Assignment: Restate word for word every line from the top of the data below down through the line that holds "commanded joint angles".
Information provided Start Marker
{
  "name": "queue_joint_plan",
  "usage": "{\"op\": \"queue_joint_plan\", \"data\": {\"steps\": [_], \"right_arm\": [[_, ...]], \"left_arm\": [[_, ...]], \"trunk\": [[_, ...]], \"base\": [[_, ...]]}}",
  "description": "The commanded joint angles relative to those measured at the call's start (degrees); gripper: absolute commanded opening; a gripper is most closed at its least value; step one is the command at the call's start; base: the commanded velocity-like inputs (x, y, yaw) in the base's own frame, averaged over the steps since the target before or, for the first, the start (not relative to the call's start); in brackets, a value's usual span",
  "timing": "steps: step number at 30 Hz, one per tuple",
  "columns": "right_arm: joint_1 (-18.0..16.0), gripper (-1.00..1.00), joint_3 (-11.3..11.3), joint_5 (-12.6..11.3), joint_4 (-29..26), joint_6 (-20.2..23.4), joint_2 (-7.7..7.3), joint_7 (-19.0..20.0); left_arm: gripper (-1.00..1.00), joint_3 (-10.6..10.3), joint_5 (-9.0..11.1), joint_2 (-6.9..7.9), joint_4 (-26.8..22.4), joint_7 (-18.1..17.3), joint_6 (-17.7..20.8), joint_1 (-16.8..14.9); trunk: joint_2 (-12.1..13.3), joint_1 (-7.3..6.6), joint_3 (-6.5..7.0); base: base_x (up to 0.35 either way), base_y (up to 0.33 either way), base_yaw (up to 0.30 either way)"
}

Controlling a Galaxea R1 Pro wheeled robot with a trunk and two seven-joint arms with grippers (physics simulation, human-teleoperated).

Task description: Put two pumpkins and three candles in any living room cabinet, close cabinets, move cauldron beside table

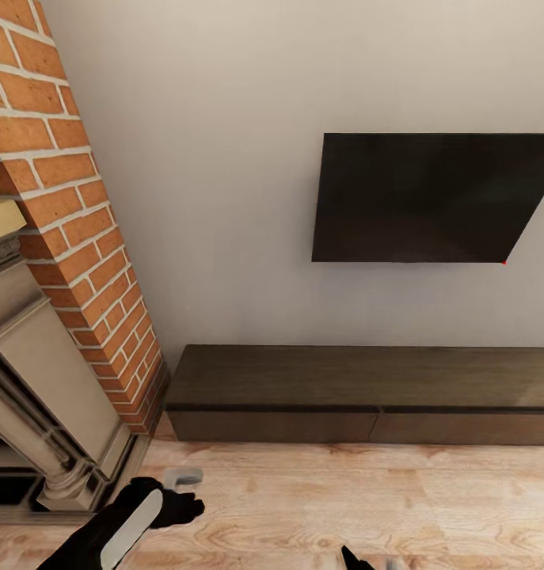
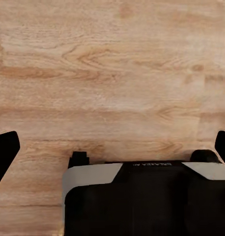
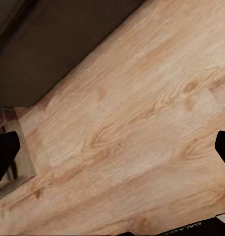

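The cabinet (image 1: 359, 380) is a long, low dark-brown unit against the wall under a television, with both wide drawer fronts shut. It also shows as a dark front (image 3: 58, 44) in the right wrist view. My left gripper (image 1: 183, 480) hangs low over the wooden floor, well short of the cabinet's left end. Its fingers are spread wide with nothing between them (image 2: 112, 152). My right gripper (image 3: 112, 152) is open too, over bare floor near the cabinet. The pumpkins, candles, cauldron and table are out of view.
A brick fireplace column (image 1: 74, 237) with a pale stone surround (image 1: 42, 396) stands at the left, touching the cabinet's left end. A black television (image 1: 426, 198) hangs on the white wall. Light wood floor (image 1: 343, 499) lies between me and the cabinet.
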Motion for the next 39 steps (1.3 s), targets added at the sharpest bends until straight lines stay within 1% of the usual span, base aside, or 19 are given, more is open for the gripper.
{"op": "queue_joint_plan", "data": {"steps": [1, 2, 3, 5, 9, 10, 12, 14, 15, 17, 18, 19, 22, 28, 29, 31, 34, 36, 39], "right_arm": [[0.0, 1.0, 0.5, -3.1, 0.0, 0.4, -0.58, 2.2], [0.0, 1.0, 0.5, -5.3, 0.0, 0.9, -0.93, 4.2], [0.0, 1.0, 0.5, -7.2, 0.0, 1.1, -1.15, 6.3], [0.0, 1.0, 0.5, -9.5, 0.1, 1.3, -1.39, 10.4], [0.0, 1.0, 0.4, -11.1, 0.1, 1.4, -1.43, 16.0], [0.0, 1.0, 0.4, -11.4, 0.1, 1.4, -1.42, 16.6], [0.0, 1.0, 0.4, -13.0, 0.1, 1.5, -1.42, 18.2], [0.0, 1.0, 0.4, -15.7, 0.1, 1.5, -1.45, 18.9], [0.0, 1.0, 0.4, -16.4, 0.1, 1.5, -1.45, 19.0], [0.0, 1.0, 0.5, -20.2, 0.0, 1.4, -1.49, 19.3], [0.0, 1.0, 0.5, -21.2, 0.0, 1.4, -1.48, 19.4], [0.0, 1.0, 0.5, -21.5, 0.0, 1.3, -1.48, 19.4], [-0.1, 1.0, 0.5, -22.4, 0.1, 0.1, -1.43, 18.7], [-0.5, 1.0, 0.6, -22.9, -0.9, -6.7, -1.35, 18.1], [-0.6, 1.0, 0.6, -23.0, -1.4, -7.0, -1.35, 18.1], [-0.6, 1.0, 0.5, -23.4, -3.8, -7.4, -1.37, 18.2], [-0.7, 1.0, 0.2, -25.4, -6.3, -7.2, -1.38, 18.4], [-0.8, 1.0, -0.4, -27.5, -7.5, -6.4, -1.35, 18.5], [-0.9, 1.0, -0.9, -29.2, -8.4, -4.8, -1.37, 18.9]], "left_arm": [[1.0, 2.1, 0.8, 0.17, -3.7, 0.6, 5.0, 0.0], [1.0, 4.7, 1.0, 0.23, -6.7, 0.6, 8.9, 0.0], [1.0, 7.2, 1.1, 0.26, -9.1, 0.7, 11.3, 0.2], [1.0, 11.2, 1.3, 0.32, -12.1, 0.8, 13.8, 0.3], [1.0, 14.4, 1.4, 0.47, -13.9, 0.9, 15.2, 0.5], [1.0, 14.6, 1.5, 0.5, -14.0, 0.9, 15.3, 0.5], [1.0, 15.1, 1.6, 0.5, -14.2, 0.8, 15.5, 0.5], [1.0, 15.3, 1.7, 0.48, -14.3, 0.8, 15.7, 0.5], [1.0, 15.3, 1.7, 0.49, -14.3, 0.8, 15.7, 0.5], [1.0, 15.5, 1.9, 0.57, -14.4, 0.8, 15.7, 0.5], [1.0, 15.5, 2.4, 0.61, -14.4, 0.8, 15.8, 0.5], [1.0, 15.5, 2.8, 0.62, -14.4, 0.8, 15.8, 0.5], [1.0, 15.5, 6.0, 0.7, -14.4, 0.8, 15.8, 0.5], [1.0, 15.4, 8.8, 2.19, -14.4, 0.8, 15.8, 0.5], [1.0, 15.4, 9.1, 2.25, -14.4, 0.8, 15.8, 0.5], [1.0, 15.3, 10.8, 2.43, -14.4, 0.8, 15.9, 0.5], [1.0, 15.2, 12.5, 2.56, -14.4, 0.8, 15.9, 0.5], [1.0, 15.2, 13.1, 2.63, -14.4, 0.8, 15.9, 0.5], [1.0, 15.2, 13.4, 2.84, -14.4, 0.8, 15.9, 0.5]], "trunk": [[-0.1, 0.03, -0.12], [-0.1, 0.03, -0.12], [-0.1, 0.03, -0.12], [-0.1, 0.03, -0.12], [-0.1, 0.03, -0.12], [-0.1, 0.03, -0.12], [-0.1, 0.03, -0.12], [-0.5, 0.25, -0.3], [-0.9, 0.47, -0.48], [-1.7, 0.91, -0.84], [-2.1, 1.13, -1.02], [-2.5, 1.35, -1.2], [-3.7, 2.01, -1.73], [-6.1, 3.33, -2.81], [-6.5, 3.55, -2.99], [-7.3, 3.99, -3.35], [-8.5, 4.64, -3.89], [-9.3, 5.08, -4.25], [-10.5, 5.74, -4.79]], "base": [[0.0, 0.0, 0.0], [0.0, 0.0, 0.0], [0.0, 0.0, 0.0], [0.0, 0.0, 0.0], [0.0, 0.0, 0.0], [0.0, 0.0, 0.0], [0.0, 0.0, 0.0], [0.0, 0.0, 0.0], [0.0, 0.0, 0.0], [0.0, 0.0, 0.0], [0.0, 0.0, 0.0], [0.0, 0.0, 0.0], [0.0, 0.0, 0.0], [0.0, 0.0, 0.0], [0.0, 0.0, 0.0], [0.0, 0.0, 0.0], [0.0, 0.0, 0.0], [0.0, 0.0, 0.0], [0.0, 0.0, 0.0]]}}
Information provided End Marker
Exercise solution:
{
  "name": "queue_joint_plan",
  "usage": "{\"op\": \"queue_joint_plan\", \"data\": {\"steps\": [_], \"right_arm\": [[_, ...]], \"left_arm\": [[_, ...]], \"trunk\": [[_, ...]], \"base\": [[_, ...]]}}",
  "description": "The commanded joint angles relative to those measured at the call's start (degrees); gripper: absolute commanded opening; a gripper is most closed at its least value; step one is the command at the call's start; base: the commanded velocity-like inputs (x, y, yaw) in the base's own frame, averaged over the steps since the target before or, for the first, the start (not relative to the call's start); in brackets, a value's usual span",

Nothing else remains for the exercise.